_ASSIGNMENT_
Scan the listing beneath this sentence. Report each line with the word "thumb".

_RECORDS FOR THE EXERCISE_
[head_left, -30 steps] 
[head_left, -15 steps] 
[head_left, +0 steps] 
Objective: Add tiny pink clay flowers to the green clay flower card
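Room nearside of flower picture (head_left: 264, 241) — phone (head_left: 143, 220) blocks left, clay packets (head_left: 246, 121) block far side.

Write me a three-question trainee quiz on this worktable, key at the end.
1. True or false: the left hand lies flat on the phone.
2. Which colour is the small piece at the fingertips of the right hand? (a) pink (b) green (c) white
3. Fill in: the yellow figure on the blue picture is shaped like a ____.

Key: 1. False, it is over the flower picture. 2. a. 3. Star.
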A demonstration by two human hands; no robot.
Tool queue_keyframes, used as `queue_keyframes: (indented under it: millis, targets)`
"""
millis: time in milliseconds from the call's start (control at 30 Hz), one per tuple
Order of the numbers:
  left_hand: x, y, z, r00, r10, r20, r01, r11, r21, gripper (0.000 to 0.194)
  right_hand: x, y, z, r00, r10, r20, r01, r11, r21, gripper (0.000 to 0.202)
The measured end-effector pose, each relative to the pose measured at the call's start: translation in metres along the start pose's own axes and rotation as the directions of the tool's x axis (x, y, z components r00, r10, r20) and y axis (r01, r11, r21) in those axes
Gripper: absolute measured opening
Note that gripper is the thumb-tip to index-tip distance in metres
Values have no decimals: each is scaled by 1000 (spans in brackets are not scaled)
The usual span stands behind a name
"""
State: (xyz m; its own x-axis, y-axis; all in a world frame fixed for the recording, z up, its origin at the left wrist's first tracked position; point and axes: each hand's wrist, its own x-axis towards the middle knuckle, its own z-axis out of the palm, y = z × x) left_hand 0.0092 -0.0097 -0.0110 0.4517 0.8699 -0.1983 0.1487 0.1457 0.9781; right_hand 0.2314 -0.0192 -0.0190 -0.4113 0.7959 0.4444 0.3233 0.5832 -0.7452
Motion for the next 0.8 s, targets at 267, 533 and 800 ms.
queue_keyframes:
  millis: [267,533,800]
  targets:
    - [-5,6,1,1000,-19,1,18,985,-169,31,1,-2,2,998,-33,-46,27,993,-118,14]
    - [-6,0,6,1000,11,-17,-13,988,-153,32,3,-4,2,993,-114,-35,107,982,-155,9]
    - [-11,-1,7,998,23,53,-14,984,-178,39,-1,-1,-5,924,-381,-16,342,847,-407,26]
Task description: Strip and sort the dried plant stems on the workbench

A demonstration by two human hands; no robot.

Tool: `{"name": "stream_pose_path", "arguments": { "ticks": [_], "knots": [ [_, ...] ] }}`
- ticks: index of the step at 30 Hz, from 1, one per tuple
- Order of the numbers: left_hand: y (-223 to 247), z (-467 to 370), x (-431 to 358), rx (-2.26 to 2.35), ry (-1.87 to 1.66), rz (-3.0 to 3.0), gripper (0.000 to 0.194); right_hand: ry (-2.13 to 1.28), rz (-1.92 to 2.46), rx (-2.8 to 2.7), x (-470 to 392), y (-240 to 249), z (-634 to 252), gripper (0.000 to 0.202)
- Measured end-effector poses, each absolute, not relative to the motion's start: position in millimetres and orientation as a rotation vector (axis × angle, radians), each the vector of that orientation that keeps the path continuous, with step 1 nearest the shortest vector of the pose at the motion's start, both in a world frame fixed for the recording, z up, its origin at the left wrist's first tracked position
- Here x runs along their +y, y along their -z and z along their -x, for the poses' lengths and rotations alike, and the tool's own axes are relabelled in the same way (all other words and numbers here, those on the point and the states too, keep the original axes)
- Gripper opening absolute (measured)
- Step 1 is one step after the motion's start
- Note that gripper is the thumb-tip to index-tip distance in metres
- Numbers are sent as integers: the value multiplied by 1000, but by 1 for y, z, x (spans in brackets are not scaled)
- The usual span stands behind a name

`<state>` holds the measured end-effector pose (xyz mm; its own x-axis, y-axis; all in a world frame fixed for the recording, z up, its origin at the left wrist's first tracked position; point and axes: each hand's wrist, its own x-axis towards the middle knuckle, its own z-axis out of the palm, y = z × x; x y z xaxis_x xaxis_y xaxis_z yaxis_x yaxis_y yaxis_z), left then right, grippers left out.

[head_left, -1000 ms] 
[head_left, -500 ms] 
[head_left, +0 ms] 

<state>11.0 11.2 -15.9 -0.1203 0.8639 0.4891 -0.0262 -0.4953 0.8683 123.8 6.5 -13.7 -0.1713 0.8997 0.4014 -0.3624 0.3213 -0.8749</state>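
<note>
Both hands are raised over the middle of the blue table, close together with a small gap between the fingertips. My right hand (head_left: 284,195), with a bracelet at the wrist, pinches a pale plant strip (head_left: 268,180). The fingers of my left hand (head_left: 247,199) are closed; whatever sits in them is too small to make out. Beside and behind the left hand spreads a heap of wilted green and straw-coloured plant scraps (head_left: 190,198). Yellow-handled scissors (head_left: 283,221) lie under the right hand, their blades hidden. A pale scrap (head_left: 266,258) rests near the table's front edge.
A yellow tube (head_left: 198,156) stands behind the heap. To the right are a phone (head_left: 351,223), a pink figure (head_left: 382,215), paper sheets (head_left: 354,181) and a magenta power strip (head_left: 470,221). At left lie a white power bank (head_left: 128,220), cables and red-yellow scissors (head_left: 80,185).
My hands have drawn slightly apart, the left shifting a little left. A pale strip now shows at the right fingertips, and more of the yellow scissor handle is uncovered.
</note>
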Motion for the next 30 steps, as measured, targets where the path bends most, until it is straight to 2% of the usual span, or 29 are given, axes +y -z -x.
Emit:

_RESPONSE TO THE TASK_
Note that gripper is the thumb-tip to index-tip distance in metres
- Note that gripper is the thumb-tip to index-tip distance in metres

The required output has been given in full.